The overcharged mine certainly succeeded in destroying the Hawthorn Redoubt, garrisoned by Wurttemberg infantrymen of the 119th Reserve Infantry Regiment, and in creating a gigantic crater:
More than three sections of No 9 Company were blown into the air and the neighbouring dugouts were broken in and blocked. The ground all round was white with the debris of chalk as if it had been snowing, and a gigantic crater, over fifty yards in diameter and some sixty feet deep, gaped like an open wound in the side of the hill.
But in achieving the aim of creating a British position in no man’s land, it failed. On explosion, two platoons of soldiers from ‘Z’ Company, 2nd Royal Fusiliers rushed forwards to capture the crater as instructed – but, as recorded in the regimental history, the ‘enemy forestalled them on the farther top of the crater and prevented farther advance’. It noted, however, that ‘very few of our men reached as far as the enemy barbed wire.’
Thus, though the explosion had destroyed the redoubt, it was a failure. The early explosion had alerted the Germans that the infantry attack was imminent, and the new crater provided the defending troops with an opportunity to re-create a strongpoint farther out in No Man’s Land – something the British had hoped to do in their attack. This was to have a terrible effect. Lieutenant V.F.S. Hawkins reported: ‘Beaumont Hamel opposite the 29th Division was a veritable fortress. The 29th Division never got near the Hun Line’ By noon of the first day of the Somme battle, any chance of gaining the crater by the British was gone, with the plans to consolidate it abandoned. Following the failure of the British attack, the Germans proceeded to incorporate the crater into their lines, ‘fortifying it with dug-outs’ and making ‘considerable use of it both as an observation post and as a position for snipers’. It would take a second mine, exploded at 5.45 am on 13 November 1916, to dislodge the defenders and allow the capture of Beaumont Hamel. Today, the two sub-craters at Hawthorn Ridge (Fig. 4) survive in the landscape as a testimony to these two actions in 1916. They are located 200m west of the village of Beaumont Hamel on the Somme.

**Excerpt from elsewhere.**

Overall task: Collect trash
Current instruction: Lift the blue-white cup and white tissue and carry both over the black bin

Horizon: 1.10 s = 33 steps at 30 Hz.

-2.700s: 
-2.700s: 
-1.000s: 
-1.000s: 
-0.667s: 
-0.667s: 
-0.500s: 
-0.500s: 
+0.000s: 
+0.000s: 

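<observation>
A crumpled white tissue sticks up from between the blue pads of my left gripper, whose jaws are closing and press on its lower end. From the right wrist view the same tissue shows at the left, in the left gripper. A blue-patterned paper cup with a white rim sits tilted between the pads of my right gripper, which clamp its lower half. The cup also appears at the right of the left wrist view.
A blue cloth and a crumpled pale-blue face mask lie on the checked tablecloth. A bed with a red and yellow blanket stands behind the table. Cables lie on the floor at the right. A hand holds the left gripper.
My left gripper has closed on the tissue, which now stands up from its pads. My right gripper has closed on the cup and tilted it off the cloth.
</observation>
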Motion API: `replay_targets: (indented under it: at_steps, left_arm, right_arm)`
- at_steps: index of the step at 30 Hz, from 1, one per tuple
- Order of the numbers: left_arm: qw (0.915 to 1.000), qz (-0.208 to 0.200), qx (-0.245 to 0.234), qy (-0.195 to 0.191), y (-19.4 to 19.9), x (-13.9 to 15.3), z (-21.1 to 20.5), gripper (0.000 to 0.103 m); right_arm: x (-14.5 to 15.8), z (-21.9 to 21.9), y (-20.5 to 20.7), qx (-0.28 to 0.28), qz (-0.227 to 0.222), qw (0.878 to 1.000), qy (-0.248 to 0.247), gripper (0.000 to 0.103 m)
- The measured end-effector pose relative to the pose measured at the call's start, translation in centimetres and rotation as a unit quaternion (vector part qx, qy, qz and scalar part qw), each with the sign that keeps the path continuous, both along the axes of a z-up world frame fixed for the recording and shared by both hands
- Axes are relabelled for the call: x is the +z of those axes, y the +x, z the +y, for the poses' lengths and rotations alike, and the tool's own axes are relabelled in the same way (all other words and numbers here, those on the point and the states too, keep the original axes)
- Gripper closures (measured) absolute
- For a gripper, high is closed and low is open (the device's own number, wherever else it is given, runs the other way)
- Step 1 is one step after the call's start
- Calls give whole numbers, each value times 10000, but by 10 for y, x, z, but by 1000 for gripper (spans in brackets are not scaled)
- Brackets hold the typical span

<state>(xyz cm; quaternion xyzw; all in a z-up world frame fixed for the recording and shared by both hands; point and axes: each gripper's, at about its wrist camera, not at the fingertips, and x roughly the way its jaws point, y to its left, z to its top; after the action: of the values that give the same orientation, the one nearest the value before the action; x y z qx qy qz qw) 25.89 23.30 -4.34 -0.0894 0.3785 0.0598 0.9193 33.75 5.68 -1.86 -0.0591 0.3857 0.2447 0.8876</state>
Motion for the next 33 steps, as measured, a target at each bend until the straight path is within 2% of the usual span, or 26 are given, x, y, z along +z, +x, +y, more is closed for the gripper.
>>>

Fig. 4. Sketch map showing summary of research findings. As well as the two craters identified, German-constructed defensive firebays and traverses were located, and probably post-crater formation Allied shell ordnance holes. (Image: Wisniewski et al. (2024))

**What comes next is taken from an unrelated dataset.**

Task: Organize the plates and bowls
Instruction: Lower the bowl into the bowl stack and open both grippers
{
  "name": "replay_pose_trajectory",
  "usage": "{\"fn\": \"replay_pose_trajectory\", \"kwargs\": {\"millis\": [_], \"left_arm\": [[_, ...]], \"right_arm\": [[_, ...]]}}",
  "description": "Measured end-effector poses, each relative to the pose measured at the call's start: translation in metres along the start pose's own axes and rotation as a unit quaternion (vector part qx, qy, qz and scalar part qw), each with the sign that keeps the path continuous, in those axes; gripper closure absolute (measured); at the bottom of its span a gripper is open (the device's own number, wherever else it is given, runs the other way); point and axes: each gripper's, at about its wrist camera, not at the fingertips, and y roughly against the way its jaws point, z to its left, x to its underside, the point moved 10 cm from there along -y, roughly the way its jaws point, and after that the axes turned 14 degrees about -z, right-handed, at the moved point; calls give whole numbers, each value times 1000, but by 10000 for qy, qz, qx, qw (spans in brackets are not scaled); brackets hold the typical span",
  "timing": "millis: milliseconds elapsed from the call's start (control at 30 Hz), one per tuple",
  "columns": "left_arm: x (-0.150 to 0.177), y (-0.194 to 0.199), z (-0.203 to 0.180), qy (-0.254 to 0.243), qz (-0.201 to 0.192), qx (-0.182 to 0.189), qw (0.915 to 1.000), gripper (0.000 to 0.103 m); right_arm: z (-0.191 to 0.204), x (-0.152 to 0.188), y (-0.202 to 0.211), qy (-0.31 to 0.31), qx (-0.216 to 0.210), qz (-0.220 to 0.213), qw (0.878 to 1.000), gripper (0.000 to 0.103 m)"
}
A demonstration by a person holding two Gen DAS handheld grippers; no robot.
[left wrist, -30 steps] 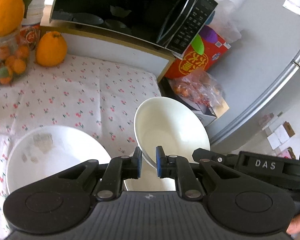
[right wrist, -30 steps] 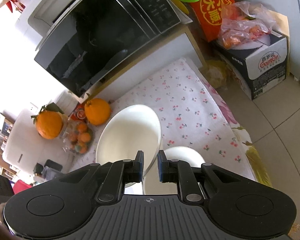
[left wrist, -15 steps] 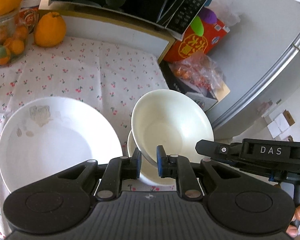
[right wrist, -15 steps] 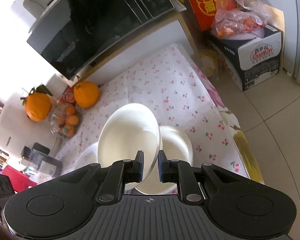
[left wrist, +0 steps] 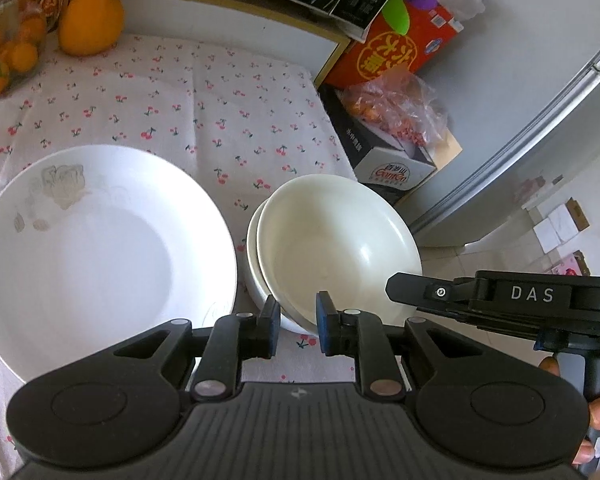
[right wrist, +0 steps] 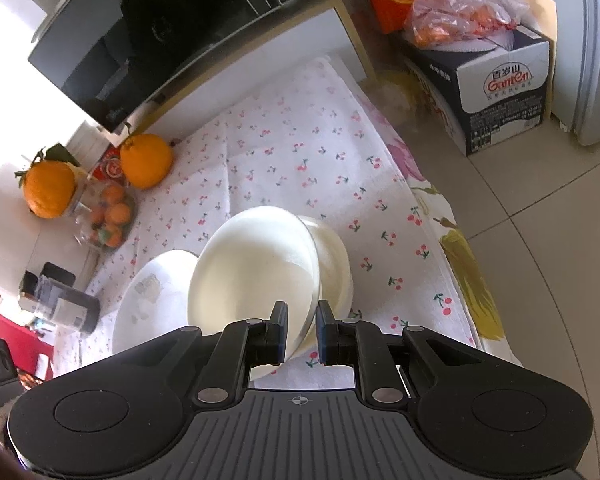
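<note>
The left gripper [left wrist: 298,325] has its blue-padded fingers a little apart, straddling the near rim of the upper cream-white ceramic bowl [left wrist: 336,248]; the gap looks wider than the rim, and whether the pads press on it cannot be told. That bowl sits tilted inside a second white ceramic bowl [left wrist: 256,264], of which only the left edge shows, on the cherry-print white tablecloth [left wrist: 204,120]. The right gripper [right wrist: 302,330] likewise has its fingers slightly parted on either side of the upper bowl's rim [right wrist: 256,268], one pad inside and one outside, and firm contact is hard to make out. From this view the lower bowl [right wrist: 336,264] peeks out to the right. Just beside the stack lies a large white shallow plate with a faint grey flower print [left wrist: 96,256], its near edge hidden behind the left gripper's body. In the left view the right gripper's black housing cuts in from the right edge. At the table's far corner a clear jar holding small oranges [left wrist: 4,56] is cut off by the frame, with a big orange citrus fruit [left wrist: 90,20] next to it, below a black microwave [right wrist: 160,32]
</note>
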Motion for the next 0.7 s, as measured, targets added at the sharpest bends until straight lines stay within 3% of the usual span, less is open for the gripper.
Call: {"fn": "replay_pose_trajectory", "kwargs": {"millis": [367, 500, 633, 700], "left_arm": [[2, -1, -2, -562, -126, -119, 9983, 77], [2, 1, -4, -746, -257, -94, 9968, 55], [1, 4, -9, -979, -425, -11, 9943, 32], [2, 5, -10, -1093, -516, 14, 9927, 25]], "right_arm": [[-1, -2, 0, 263, 103, -68, 9996, 85], [-1, -3, 1, 285, 75, -55, 9996, 84], [-1, -6, 3, 264, 46, -99, 9996, 63], [-2, -8, 4, 309, 41, -154, 9994, 51]]}}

In 2018, the Hawthorn Crater Association was formed in order to clear, preserve and protect this iconic site, as well as to promote research and information sharing. Prior to this the crater had lurked, overgrown and difficult to comprehend, on a chalk ridge close to many of the iconic battlefield sites. Working with the Association, I represented Goldsmiths (and LSBU), in a team of scientists, archaeologists and historians from Keele and Staffordshire, to accurately map out the crater, unlock its secrets, and learn more of its story. Our study, published in the Journal of Conflict Archaeology, was the first multi-disciplinary scientific investigation to be undertaken at the Hawthorn Crater once the Hawthorn Ridge Crater Association took physical possession of the land in 2018. Using advanced technology and archaeological techniques backed up by documentary research, we identified evidence of trench fortification, barbed wire, communication equipment, shallow tunnels and steel trench reinforcements - all of them German, all of them evidence of the failure of the British to capture their prize. Not to mention evidence of the dominance of the Germans not only in consolidating the mine crater, but in transforming it into a set of defensive works that would have a dramatic impact on the inability of the British to progress to success in July 1916.
All very relevant today: the futility of trench warfare for Ukraine; the futility of blasting aside underground fortifications for Gaza.